Provided material
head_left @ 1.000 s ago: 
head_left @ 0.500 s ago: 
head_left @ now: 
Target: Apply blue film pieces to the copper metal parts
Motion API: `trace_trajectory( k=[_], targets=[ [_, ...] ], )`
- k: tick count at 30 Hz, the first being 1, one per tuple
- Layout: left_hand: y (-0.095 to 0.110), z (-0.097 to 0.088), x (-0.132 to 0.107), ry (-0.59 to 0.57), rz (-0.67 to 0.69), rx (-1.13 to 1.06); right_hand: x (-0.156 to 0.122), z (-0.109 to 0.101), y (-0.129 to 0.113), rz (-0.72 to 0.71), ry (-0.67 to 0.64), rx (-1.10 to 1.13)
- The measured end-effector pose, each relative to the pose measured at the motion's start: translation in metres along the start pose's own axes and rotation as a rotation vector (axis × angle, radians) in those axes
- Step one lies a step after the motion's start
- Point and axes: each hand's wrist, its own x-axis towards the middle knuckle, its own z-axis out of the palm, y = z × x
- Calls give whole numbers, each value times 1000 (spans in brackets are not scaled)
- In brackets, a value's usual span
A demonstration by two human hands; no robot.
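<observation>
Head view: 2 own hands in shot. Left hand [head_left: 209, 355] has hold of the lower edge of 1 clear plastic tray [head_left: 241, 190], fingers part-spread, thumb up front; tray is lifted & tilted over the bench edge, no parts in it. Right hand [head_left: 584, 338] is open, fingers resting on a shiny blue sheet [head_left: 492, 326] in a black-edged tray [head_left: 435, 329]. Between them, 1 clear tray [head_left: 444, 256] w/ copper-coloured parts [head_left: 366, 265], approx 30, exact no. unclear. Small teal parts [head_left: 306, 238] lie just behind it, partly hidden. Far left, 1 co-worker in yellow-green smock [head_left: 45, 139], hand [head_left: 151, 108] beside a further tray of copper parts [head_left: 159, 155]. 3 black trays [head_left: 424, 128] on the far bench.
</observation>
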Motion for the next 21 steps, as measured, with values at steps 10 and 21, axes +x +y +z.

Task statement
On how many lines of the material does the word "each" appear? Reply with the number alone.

Result
3